London 2012 - Hunter: Duo will overhaul Kiwis
Olympic champion Mark Hunter insists it is a question of when not if Andy Triggs-Hodge and Pete Reed overhaul their Kiwi rivals on the road to London 2012.
Since stepping out of the gold medal-winning four after Beijing to form the Great Britain pair, Triggs-Hodge and Reed have suffered 13 successive major defeats at the hands of New Zealand’s Hamish Bond and Eric Murray.††
Triggs-Hodge and Reed almost ended their losing streak at the November’s World Championships only to be taken in the closing stages and left to settle for silver by 0.32 seconds.
Speculation is still rife that the pair will be drafted back into the four but Hunter, who won lightweight gold in Beijing before coming out of retirement to dominate last year’s worlds, has tipped the duo to get in front and stay in front this year.
“When we do stuff as a whole squad we have a pecking order of who is top and who is second on percentages and they are always up there and they are a class act but they haven’t quite overhauled the kiwis yet,” said Hunter.
“I’m sure they will though and they will keep persevering to do that and when they do I am sure the Kiwis won’t come back because to break that losing streak will be massive.
“The Kiwis are on that confidence thing of not losing and when it does happen that is when you know who champions are because we had that in Lausanne and we lost for the first time this season but it is about how you deal with that and come back.
“They’re two strong guys Andy and Pete and I am sure they will get it right when it matters.”
If they stay together Reed and Triggs-Hodge can rubber-stamp their place at 2012 with a top-ten finish at August’s World Championships in Slovenia.

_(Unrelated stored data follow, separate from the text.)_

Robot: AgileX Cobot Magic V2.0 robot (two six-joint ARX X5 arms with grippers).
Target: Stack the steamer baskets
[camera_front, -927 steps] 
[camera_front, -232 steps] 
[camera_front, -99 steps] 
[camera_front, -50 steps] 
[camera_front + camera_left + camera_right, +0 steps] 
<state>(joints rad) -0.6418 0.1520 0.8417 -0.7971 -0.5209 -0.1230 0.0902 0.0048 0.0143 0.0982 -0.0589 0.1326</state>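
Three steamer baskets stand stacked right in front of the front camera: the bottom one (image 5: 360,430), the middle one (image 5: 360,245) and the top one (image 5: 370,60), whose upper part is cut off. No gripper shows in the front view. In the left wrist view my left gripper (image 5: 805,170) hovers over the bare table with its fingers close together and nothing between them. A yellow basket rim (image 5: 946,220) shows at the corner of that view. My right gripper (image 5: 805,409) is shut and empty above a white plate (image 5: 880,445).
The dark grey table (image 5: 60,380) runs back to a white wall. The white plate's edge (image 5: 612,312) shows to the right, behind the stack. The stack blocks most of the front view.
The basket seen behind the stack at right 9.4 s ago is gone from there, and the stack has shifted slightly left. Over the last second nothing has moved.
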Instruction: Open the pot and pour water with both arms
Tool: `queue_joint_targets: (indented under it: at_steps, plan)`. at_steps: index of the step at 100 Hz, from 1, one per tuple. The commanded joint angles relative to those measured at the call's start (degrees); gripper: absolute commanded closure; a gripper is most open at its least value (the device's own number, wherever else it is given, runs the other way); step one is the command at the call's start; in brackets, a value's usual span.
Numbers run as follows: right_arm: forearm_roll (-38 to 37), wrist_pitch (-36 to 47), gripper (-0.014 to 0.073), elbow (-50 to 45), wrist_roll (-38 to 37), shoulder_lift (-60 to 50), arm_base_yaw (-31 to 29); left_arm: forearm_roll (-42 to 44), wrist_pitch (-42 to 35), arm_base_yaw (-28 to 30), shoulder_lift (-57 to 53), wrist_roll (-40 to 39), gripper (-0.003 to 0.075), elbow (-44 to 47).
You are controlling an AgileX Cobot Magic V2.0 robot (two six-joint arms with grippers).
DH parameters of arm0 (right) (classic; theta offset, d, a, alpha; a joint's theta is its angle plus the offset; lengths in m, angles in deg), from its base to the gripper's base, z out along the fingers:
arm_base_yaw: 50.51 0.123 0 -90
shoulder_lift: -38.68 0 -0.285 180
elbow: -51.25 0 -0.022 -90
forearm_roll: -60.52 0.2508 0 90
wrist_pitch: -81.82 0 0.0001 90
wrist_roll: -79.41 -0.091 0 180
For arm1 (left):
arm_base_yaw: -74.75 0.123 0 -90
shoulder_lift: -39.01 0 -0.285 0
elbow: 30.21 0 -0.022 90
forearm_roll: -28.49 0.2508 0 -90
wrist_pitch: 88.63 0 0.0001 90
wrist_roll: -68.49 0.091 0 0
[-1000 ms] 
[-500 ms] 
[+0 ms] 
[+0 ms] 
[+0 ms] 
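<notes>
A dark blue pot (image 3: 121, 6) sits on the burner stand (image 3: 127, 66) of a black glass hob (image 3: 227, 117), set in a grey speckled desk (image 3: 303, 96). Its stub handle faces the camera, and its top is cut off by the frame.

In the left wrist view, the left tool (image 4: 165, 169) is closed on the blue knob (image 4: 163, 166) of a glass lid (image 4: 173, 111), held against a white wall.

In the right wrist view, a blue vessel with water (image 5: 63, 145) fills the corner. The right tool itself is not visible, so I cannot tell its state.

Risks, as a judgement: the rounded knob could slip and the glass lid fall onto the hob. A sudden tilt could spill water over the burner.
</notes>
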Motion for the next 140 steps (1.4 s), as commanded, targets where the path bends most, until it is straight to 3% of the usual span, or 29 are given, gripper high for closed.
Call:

Hunter is confident the pair can end a nightmare 24 months by turning the tables on New Zealand later this year – but admits Triggs-Hodge and Reed must stick together to realise their dream.
“It makes it exciting because we are used to seeing Brits in the heavyweights winning everything,” added Hunter.
“But now they have been challenged it really makes them realise how hard they have to work and what is at stake if they get it right and if they get it wrong and I’m pretty confident they’ll get it right when it matters.
“Part of being in a team and working in a unit is helping each other through because it is not always going to be plain sailing and glamorous.
“You go through the hard times and the dark times when you are both on your knees in training and you’ve got to pull each other up and go and do another piece or crawl out of bed in the morning and get down to the lake and go out and do 20k on the water.
“It is not glamorous, the racing part is but the stuff behind the scenes is not pretty at all. That is where all the hard work is done so we can go and perform when we need to.”